Pictures excluded, copy all of the data below exactly.

• **Collected data**
════════════════

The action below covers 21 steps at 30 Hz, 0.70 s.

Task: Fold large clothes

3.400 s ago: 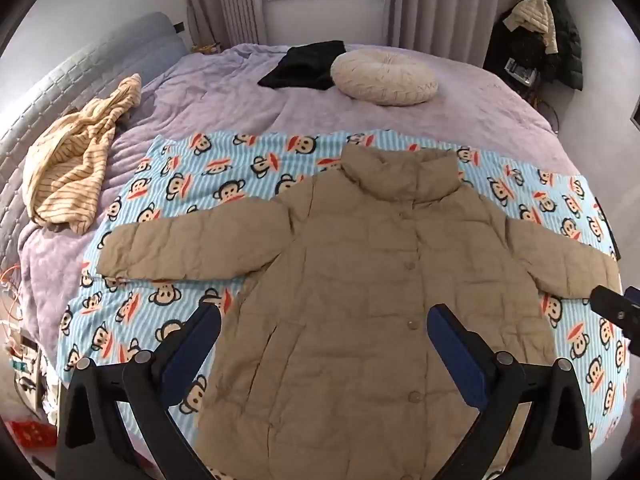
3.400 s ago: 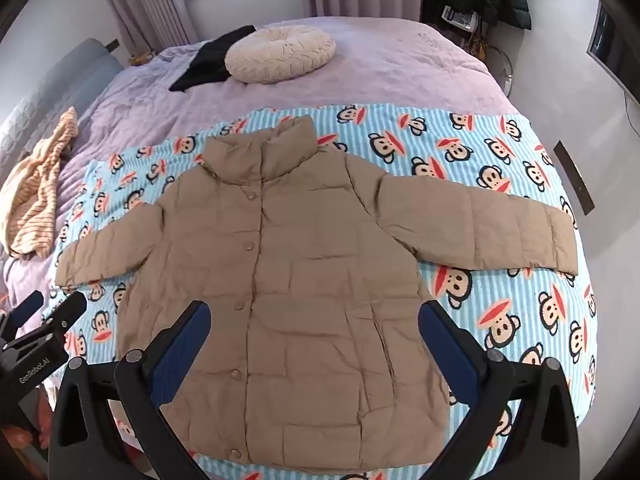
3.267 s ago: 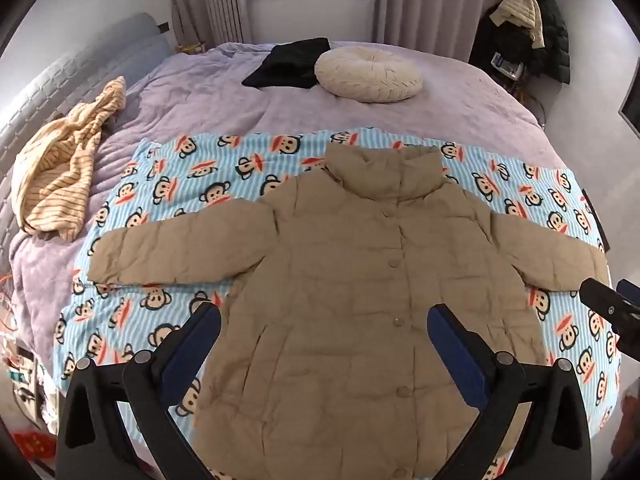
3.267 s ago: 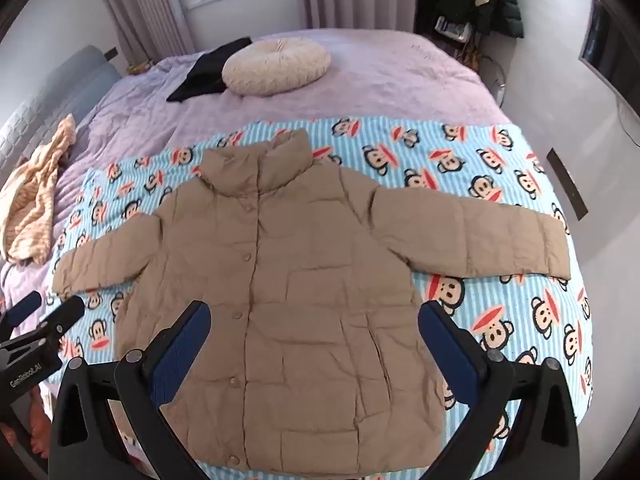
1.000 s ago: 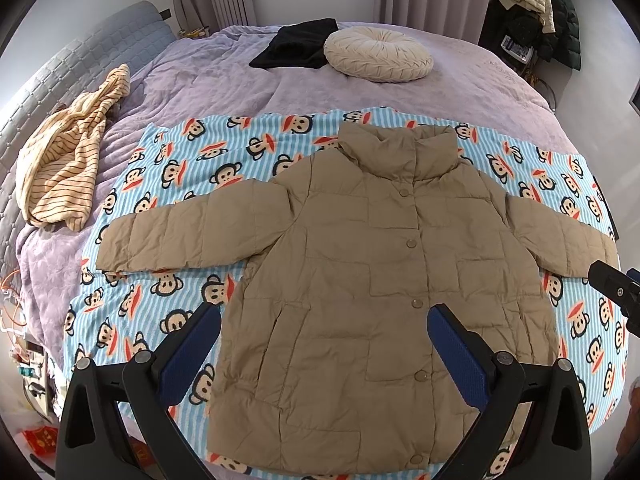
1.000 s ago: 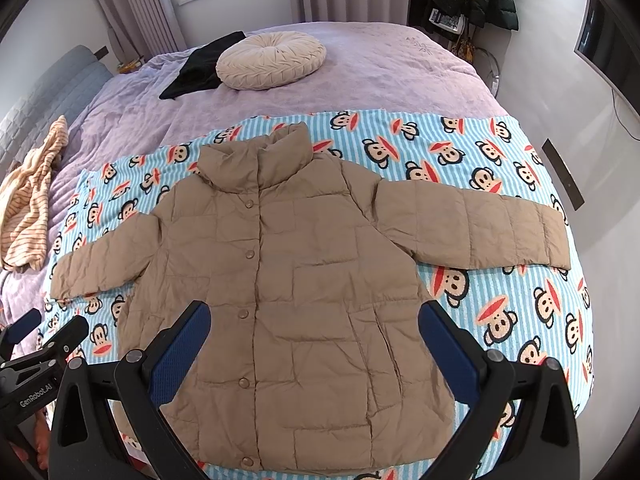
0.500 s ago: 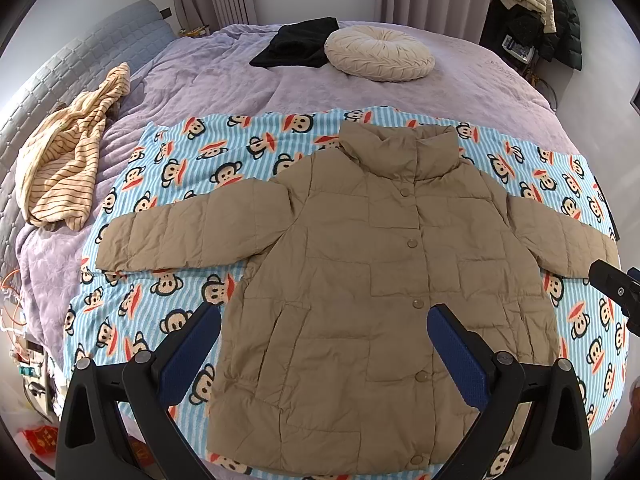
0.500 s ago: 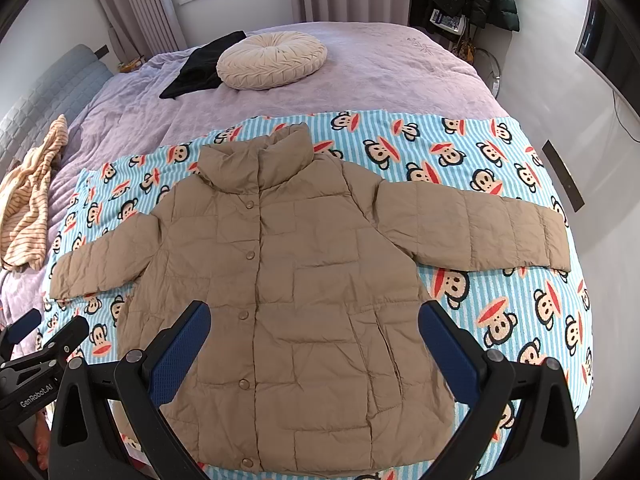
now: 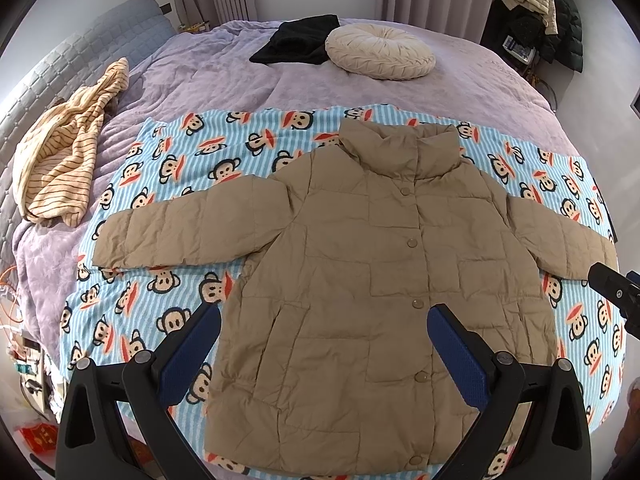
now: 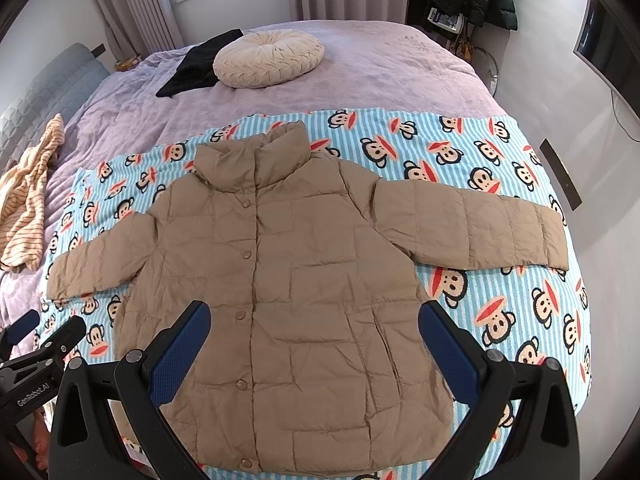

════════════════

• **Answer for this exercise**
The action below covers 21 steps at 30 Hz, 0.70 s.

Task: Fold large clothes

3.400 s ago: 
3.400 s ago: 
3.267 s ago: 
3.267 s ago: 
1.000 s ago: 
1.000 s ago: 
0.500 s ago: 
0.500 s ago: 
now: 
now: 

What appears above is the complete answer to the exercise.